Russia e Cina, il cui peloso zampino si vede a occhio nudo, nell'affaire Snowden, non fanno niente per nascondere la loro goduria di fronte al crescente malumore degli americani. E se questo dovesse costare una crisi nei rapporti diplomatici, che di fatto sta montando, fra i tre Paesi? Non importa. A nessun costo, dicono i giornalisti a Mosca e a Pechino, Putin e il suo omologo Xi Jinping rinuncerebbero al gusto di veder trionfare la Grande Beffa orchestrata da un giovanotto di 30 anni che ha messo in crisi prima gli apparati di sicurezza americani, e poi addirittura il governo di Washington.

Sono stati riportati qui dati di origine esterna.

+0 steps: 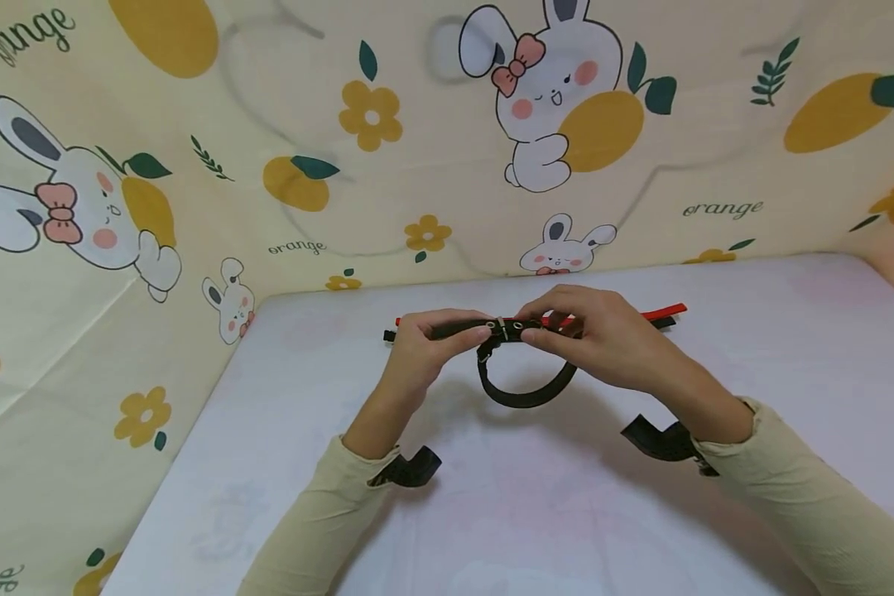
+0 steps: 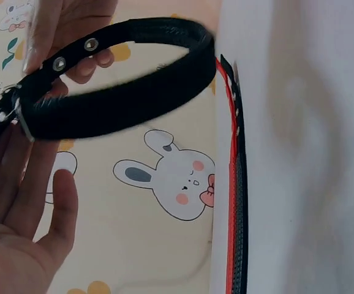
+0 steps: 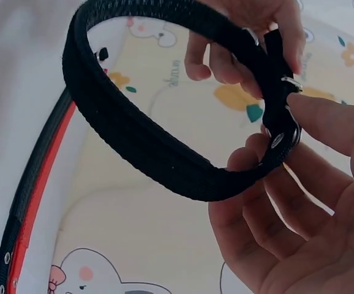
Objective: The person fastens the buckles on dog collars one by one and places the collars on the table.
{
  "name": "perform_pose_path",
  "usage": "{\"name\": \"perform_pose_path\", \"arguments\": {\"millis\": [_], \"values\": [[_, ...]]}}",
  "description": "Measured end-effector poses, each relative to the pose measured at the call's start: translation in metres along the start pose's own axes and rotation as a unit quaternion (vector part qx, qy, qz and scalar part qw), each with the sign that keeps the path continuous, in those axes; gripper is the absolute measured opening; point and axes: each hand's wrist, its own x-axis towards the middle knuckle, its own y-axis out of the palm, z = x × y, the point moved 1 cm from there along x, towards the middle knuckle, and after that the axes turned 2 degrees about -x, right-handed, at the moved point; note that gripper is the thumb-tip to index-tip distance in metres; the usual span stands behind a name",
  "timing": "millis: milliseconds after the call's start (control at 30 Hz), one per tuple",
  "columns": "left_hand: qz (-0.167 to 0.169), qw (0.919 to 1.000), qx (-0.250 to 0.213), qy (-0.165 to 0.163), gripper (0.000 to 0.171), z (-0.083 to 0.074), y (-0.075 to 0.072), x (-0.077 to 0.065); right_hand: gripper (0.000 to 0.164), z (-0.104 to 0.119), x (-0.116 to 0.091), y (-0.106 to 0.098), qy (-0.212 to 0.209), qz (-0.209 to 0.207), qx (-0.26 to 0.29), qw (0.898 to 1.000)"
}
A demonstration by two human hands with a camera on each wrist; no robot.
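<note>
A black collar with metal eyelets is bent into a loop and held above the white table, its band hanging toward me. At its top sits a metal buckle, with the strap running through it. My left hand pinches the strap just left of the buckle. To the right of the buckle, my right hand pinches the collar between thumb and fingers. The loop of the collar shows large in the right wrist view, where the thumb lies close to the buckle. Fingers partly cover the strap's ends.
Behind the hands, a red strap and a black strap with eyelets lie side by side along the far part of the white table. A cream cloth printed with rabbits and oranges rises behind. Black bands hang at both wrists.
</note>
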Motion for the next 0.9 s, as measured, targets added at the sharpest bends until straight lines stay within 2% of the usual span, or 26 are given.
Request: {"name": "perform_pose_path", "arguments": {"millis": [167,333,467,567,767,900], "values": [[-0.002,0.9996,-0.028,0.007,0.026,0.002,0.002,-0.001,0.026,0.002,-0.001,0.002,-0.024,-0.005,-0.011,1.000],[-0.001,0.9991,-0.043,0.003,0.027,0.003,0.004,0.000,0.019,0.003,-0.001,0.001,-0.037,-0.028,-0.014,0.999],[-0.024,0.9978,-0.055,-0.027,0.028,0.006,0.006,0.000,0.018,0.002,0.000,-0.001,-0.020,-0.034,0.012,0.999],[-0.041,0.9975,-0.044,-0.038,0.029,0.007,0.007,0.001,0.020,0.000,0.002,-0.003,0.006,-0.030,0.033,0.999],[-0.050,0.9987,-0.009,0.001,0.028,0.007,0.011,0.000,0.026,-0.002,0.003,-0.004,0.051,-0.020,0.062,0.997],[-0.049,0.9986,-0.002,0.021,0.027,0.006,0.013,-0.002,0.027,-0.002,0.003,-0.004,0.065,-0.018,0.068,0.995]]}}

Edward Snowden, la Talpa, l'uomo che gli Usa vorrebbero processare per spionaggio, è ancora uccel di bosco. Nel momento in cui scriviamo potrebbe essere a novemila metri di altezza, da qualche parte sopra le nostre teste, diretto verso il Sudamerica. Ma non è detto. Quel che è sicuro è che ieri mattina, sull'aereo in partenza da Mosca per Cuba, stipato di giornalisti che contavano di torchiarlo per bene durante un viaggio che veniva dato per sicuro, Snowden non c'era. Sicché ai fotografi non è rimasto che immortalare la poltroncina vuota del jet, perché anche la «non notizia», in questa storia, fa notizia. Snowden avrebbe preso il volo del pomeriggio, si è detto, ma forse lo ha fatto con barba e baffi finti, perché nessuno l'ha visto. La destinazione non è cambiata: l'Ecuador, che per bocca del suo ministro degli Esteri sta valutando la richiesta di asilo politico dell'ex analista che ha svelato i segreti di Prism.
Certo è un bellissimo giallo, il più bello dai tempi del caso Wikileaks e del suo profeta Julian Assange, che non a caso, dal suo romitaggio diplomatico (se ne sta all'ambasciata londinese dell'Ecuador da un anno per evitare l'estradizione in Svezia) lo ha preso sotto la sua ala, fornendogli anche copertura legale.
Fosse vivo il mitico Hugo Chavez, presidente «bolivariano» del Venezuela, non si sarebbe lasciato sfuggire l'occasione di dare scacco agli Usa. In sua vece è entrato in campo a gamba tesa l'Ecuador, il cui ministro degli Esteri ha fatto ieri due cose. Prima ha messo pubblicamente in discussione l'accusa di tradimento contro Snowden e ha definito la presunta sorveglianza Usa di paesi stranieri un abuso contro i diritti del mondo intero. Poi ha reso pubblica una lettera di Snowden in cui la talpa dice di essere vittima di una «persecuzione per aver reso pubbliche gravi violazioni della Costituzione americana e di vari trattati internazionali dell'Onu» da parte del governo americano. Per questo, aggiunge, ora vengo denunciato come «un traditore». Poi si paragona a Bradley Manning, la fonte di Wikileaks, e spiega di aver chiesto asilo all'Ecuador (che gli avrebbe già fornito un «passi» da rifugiato) perché ritiene «improbabile» un «processo giusto» negli Usa.
A Washington, l'irritazione cresce di ora in ora. John Kerry, segretario di Stato, non nasconde una sorda rabbia verso Mosca e Pechino. «Se fossero state informate in anticipo della fuga di Snowden gli Stati Uniti sarebbero molto turbati». Il portavoce della Casa Bianca Jay Carney è un po' più esplicito: «La Cina non ha rispettato i patti, ci sarà un impatto sulle relazioni con Pechino».